Workplace Rules


To address the challenges faced and compete in the 21st century, railroads must modernize all aspects of their business, including the terms and conditions of employment. In particular, certain work rules have not been updated at the national bargaining table for decades and now deviate significantly from industrial workplace standards.


The success of our modern freight rail industry is due, in large part, to its ability to adapt and innovate in the face of changing times.

This has happened across every railroad system and every employee craft: steam engines were retired with the introduction of diesel-electric locomotives, modern communication networks have replaced antiquated telegraph and signal systems, advanced machinery now performs much of track maintenance and construction, and intermodal traffic has arisen as a critical component of the modern railroad business model, even as other traffic, such as passenger rail, has declined or disappeared.

These changes have not always been easy, but they have ultimately benefited everyone – including freight railroad employees – by building a vibrant transportation system that is the backbone of our economy.

The most important benefit of modernization has been improved safety. Through investment in technology, new equipment, and new methods of operation, the railroads have become one of the safest industrial sectors in the United States, and recent years have been the industry’s safest on record. Importantly, America’s railroads also have lower employee injury rates than trucking, airlines, agriculture, mining, manufacturing and construction — even lower than grocery stores.

There is, however, no point at which we can claim the work is finished.

Modernization – with all the benefits that flow from it – is a constant imperative. But anachronistic provisions fail to account for modern technology and impede rather than support the timely delivery of freight. Some of these rules also degrade rather than enhance employee quality of life. Reform can and should result in safer workplaces, better schedules, expanded skills, greater access to technology and a wider range of jobs that allow employees to go home to their families every night. Securing a future with generous pay, benefits and healthcare can and will remain part of this employment model if we succeed in meeting these challenges.

Perhaps the most glaring example of our need for modernization concerns the size and makeup of train crews. In order to take full advantage of new investments in modern technology, reduce human error and better align operational costs with other industries, railroads propose to redeploy conductors from the cab of the locomotive to ground-based positions on certain trains in PTC territory. Redeploying conductors to ground-based positions in these territories will maintain the industry’s high safety performance and meet the industry’s operational and service requirements while providing those conductors with higher quality-of-life jobs.

A Broad Range of Outdated Practices

Other critical work rule reforms likewise seek to modernize a range of outdated practices, many of which have not been reexamined for decades. In this round, the railroads are seeking changes to rules that restrict flexibility, impede efficiency, degrade the industry’s ability to compete and no longer reflect mainstream standards.

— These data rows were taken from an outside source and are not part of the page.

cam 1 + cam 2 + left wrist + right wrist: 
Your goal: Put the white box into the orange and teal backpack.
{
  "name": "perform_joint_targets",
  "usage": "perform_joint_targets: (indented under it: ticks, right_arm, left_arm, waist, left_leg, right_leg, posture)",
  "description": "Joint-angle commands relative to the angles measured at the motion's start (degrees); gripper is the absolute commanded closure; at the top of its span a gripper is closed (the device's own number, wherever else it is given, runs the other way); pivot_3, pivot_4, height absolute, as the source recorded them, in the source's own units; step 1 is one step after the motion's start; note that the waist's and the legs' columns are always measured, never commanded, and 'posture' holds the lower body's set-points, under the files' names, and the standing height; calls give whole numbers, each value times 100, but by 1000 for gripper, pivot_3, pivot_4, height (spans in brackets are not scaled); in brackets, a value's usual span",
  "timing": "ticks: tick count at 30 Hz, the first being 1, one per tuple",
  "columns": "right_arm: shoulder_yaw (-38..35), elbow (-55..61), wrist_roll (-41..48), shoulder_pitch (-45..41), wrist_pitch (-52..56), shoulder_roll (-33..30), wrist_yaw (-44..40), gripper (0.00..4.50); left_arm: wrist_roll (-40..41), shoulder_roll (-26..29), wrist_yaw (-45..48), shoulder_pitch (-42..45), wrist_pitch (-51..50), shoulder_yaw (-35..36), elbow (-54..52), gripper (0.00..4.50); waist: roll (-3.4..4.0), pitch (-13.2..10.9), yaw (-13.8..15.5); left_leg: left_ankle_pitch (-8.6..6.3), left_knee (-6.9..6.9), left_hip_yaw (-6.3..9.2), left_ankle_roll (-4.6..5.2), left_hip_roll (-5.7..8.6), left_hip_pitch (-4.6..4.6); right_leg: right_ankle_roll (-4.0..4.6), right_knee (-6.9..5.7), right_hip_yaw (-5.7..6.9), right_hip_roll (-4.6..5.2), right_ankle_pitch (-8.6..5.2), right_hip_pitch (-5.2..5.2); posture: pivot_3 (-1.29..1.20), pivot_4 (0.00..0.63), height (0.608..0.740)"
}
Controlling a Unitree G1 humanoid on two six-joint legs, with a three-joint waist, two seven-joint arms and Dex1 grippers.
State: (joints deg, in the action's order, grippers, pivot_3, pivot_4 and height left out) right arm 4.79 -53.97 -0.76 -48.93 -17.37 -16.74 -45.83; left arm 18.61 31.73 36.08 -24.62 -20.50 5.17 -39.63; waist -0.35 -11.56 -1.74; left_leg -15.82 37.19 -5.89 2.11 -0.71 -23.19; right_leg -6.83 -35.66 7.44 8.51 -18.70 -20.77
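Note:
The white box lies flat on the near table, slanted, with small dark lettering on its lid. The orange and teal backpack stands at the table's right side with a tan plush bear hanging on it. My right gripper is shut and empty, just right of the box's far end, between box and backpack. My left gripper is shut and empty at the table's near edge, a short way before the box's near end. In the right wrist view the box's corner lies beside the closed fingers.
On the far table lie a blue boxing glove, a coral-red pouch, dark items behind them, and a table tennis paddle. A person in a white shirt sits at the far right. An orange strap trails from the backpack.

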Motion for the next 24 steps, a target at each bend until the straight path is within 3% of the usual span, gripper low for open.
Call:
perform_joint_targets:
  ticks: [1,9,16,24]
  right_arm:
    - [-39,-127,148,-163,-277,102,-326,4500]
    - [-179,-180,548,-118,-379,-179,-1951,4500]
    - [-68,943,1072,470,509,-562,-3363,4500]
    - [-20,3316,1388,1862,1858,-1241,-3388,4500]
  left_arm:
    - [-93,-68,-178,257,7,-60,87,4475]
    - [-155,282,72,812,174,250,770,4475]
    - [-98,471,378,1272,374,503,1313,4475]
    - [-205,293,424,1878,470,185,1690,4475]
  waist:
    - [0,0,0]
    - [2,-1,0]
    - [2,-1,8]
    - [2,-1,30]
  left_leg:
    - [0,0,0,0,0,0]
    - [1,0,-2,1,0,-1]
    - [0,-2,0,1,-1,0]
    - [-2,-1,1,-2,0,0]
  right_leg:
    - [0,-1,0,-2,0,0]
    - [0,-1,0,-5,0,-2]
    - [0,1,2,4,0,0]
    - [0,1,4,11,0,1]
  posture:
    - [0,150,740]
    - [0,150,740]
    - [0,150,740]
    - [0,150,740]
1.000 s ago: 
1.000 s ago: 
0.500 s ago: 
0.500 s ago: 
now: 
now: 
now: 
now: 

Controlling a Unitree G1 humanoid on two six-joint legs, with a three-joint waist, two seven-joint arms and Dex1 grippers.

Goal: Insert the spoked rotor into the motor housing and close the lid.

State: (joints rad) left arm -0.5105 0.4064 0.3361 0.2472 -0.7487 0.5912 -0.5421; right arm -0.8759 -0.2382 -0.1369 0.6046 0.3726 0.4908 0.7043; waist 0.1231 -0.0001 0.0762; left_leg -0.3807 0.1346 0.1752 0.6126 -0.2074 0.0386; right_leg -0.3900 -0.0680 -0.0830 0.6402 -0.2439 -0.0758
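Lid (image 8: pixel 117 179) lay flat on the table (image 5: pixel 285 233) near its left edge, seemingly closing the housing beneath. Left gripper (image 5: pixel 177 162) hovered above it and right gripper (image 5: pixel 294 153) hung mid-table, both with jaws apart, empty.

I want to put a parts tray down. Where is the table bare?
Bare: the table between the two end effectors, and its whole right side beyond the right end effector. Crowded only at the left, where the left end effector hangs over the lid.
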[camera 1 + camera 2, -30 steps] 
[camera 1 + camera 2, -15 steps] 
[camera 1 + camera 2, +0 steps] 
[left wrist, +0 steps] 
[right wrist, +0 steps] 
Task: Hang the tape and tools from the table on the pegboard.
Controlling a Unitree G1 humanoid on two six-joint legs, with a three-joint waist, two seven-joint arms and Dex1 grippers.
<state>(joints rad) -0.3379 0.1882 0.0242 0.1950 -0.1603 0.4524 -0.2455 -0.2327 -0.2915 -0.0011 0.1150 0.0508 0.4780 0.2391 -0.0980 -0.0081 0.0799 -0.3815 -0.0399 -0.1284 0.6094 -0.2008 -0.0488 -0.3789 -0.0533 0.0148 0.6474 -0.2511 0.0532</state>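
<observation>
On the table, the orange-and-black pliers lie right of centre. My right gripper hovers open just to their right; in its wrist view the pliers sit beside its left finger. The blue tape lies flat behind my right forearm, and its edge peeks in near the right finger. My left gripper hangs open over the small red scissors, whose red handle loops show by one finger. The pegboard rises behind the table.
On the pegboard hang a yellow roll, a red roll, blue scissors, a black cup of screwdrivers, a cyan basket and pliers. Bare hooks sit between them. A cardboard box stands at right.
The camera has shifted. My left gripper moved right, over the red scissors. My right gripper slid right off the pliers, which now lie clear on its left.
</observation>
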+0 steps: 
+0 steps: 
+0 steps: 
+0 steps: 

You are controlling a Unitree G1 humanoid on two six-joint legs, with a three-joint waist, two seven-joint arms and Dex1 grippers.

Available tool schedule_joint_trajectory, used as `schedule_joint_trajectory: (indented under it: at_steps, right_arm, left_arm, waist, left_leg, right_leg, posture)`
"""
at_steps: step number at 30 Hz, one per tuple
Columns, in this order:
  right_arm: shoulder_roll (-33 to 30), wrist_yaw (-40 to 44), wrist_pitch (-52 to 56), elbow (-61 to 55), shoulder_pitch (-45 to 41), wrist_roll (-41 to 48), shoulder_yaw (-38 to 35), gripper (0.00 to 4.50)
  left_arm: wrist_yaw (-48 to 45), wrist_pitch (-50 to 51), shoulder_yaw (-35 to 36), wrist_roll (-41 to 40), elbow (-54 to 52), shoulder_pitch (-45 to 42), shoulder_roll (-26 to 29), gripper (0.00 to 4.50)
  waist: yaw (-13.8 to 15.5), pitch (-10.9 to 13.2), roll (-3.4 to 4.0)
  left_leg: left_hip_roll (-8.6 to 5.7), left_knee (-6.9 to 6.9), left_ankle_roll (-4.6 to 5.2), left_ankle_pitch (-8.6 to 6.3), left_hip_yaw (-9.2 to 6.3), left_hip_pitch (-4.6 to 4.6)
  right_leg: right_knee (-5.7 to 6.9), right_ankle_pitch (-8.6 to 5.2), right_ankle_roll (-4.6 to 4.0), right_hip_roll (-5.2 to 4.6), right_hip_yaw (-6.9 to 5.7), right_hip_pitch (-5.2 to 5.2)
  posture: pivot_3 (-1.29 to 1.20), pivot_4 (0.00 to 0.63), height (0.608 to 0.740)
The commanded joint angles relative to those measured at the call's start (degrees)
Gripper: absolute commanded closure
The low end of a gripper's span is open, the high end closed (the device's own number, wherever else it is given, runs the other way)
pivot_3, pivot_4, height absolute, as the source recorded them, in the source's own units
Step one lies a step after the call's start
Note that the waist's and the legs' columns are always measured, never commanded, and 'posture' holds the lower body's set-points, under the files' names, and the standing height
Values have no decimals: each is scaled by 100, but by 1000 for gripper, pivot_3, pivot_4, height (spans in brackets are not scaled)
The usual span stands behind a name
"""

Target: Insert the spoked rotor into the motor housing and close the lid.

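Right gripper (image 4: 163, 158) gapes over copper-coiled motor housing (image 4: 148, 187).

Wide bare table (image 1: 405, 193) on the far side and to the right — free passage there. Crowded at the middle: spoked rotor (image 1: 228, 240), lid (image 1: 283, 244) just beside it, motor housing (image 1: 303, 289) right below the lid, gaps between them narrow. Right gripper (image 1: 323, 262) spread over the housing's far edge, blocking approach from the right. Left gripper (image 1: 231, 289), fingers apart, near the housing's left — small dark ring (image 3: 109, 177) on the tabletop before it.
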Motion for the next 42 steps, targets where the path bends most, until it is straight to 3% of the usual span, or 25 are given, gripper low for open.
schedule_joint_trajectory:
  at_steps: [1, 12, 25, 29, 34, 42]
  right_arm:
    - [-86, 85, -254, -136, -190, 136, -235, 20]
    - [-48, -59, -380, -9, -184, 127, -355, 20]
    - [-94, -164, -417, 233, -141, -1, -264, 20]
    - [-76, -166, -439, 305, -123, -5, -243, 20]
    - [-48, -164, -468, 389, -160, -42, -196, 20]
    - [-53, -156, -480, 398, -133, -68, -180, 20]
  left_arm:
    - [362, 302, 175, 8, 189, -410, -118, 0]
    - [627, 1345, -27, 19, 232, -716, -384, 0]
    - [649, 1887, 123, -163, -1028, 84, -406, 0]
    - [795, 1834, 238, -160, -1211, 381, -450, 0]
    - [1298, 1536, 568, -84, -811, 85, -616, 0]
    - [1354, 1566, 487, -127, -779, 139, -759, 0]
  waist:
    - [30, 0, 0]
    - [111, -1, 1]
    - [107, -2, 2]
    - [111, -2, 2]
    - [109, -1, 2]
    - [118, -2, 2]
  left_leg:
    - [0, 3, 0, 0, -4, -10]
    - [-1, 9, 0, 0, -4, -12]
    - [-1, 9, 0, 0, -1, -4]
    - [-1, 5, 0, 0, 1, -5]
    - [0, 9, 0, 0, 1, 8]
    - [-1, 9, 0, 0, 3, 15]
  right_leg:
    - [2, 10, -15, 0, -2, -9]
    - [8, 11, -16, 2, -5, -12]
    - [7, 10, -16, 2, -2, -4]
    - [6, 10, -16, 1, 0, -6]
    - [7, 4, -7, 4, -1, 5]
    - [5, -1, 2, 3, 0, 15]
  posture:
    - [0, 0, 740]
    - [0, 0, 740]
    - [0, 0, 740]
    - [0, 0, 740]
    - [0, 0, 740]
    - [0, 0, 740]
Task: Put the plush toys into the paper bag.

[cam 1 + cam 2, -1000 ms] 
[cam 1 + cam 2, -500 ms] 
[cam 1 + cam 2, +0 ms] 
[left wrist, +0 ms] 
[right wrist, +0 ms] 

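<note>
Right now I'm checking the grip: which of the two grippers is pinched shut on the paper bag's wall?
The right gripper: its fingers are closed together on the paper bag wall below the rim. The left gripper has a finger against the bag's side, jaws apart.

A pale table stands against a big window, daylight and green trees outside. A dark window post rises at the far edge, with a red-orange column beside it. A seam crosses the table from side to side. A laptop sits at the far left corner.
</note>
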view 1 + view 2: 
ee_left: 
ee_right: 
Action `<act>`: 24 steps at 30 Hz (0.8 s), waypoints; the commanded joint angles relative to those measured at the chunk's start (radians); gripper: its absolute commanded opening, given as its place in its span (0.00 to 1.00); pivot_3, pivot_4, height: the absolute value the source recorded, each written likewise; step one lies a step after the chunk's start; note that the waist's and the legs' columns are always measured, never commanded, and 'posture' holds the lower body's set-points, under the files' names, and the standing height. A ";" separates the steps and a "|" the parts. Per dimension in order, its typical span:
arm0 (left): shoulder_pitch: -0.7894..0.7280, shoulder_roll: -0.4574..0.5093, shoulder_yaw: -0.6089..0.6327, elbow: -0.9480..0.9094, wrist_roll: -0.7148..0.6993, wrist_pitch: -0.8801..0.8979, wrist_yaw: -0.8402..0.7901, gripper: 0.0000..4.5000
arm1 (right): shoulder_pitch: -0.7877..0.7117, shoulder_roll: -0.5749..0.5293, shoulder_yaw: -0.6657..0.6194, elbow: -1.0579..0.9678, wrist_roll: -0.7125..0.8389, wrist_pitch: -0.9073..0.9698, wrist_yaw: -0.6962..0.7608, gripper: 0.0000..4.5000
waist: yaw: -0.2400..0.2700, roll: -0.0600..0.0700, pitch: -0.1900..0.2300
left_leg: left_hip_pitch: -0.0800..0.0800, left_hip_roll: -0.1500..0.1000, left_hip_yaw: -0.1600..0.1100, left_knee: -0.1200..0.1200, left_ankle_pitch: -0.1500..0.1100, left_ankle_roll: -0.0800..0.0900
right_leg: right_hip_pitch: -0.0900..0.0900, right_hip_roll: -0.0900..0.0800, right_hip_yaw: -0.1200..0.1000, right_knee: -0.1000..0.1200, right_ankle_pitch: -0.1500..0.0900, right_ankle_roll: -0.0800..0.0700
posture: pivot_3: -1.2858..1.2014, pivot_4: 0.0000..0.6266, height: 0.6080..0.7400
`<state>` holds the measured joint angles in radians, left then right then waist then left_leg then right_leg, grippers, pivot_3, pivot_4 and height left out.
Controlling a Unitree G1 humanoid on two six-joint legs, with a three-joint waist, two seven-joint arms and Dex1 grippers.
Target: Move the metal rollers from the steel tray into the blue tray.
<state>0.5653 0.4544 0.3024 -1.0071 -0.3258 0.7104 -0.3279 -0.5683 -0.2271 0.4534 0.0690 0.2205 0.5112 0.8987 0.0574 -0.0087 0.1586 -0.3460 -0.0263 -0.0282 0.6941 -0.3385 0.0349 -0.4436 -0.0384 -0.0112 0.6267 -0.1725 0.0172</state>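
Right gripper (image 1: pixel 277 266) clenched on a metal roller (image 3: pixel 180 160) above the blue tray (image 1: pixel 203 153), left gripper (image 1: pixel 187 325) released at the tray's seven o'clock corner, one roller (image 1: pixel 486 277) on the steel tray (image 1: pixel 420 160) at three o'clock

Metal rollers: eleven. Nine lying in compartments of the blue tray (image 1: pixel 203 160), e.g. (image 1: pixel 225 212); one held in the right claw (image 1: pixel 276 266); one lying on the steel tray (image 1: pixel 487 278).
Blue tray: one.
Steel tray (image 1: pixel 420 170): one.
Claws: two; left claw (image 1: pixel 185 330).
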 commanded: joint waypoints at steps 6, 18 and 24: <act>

While the railroads’ proposed work rule reforms cover all crafts, the impact of those proposals vary by craft and include the following:

  • Changes to various provisions that limit subcontracting flexibility in areas that are not core to our operations, do not align with the best deployment and utilization of our skilled employees, impede our ability to perform regular maintenance and repair and respond promptly to unexpected events, and impose significant additional cost, delay and operational impact throughout our network.
  • Updating provisions that restrict management discretion over the assignment of work or that continue to allow for antiquated methods of distribution of work assignments. Additional discretion in these areas would add flexibility over which crafts (as well as employees with certain qualifications within a craft) may perform work in various circumstances, when such work may be assigned and performed, the duration of time the work may be performed, and the circumstances under which work rules may be relaxed to meet customer demands.
  • Simplifying carrier agreements, consolidating multiple legacy railroad contracts within the same workgroup, reducing methods of payment calculation, and accelerating when certain operational changes may be implemented. By simplifying these provisions, railroads will bring these aspects of existing agreements into greater alignment with mainstream business practices and eliminate or revise outdated, unnecessary, and/or overly complex agreement language, pay systems, and notice rules.
  • Eliminating or revising other work rules that inhibit efficient operations and modernizing outdated agreement terms to correspond to current standards in American transportation, including relaxing arbitrary geographical limits on work performed by train crews, allowing for greater flexibility to timely deploy well-trained teams to critical projects, and sun setting excessive forms and lengths of furlough protections not enjoyed elsewhere in U.S. industries.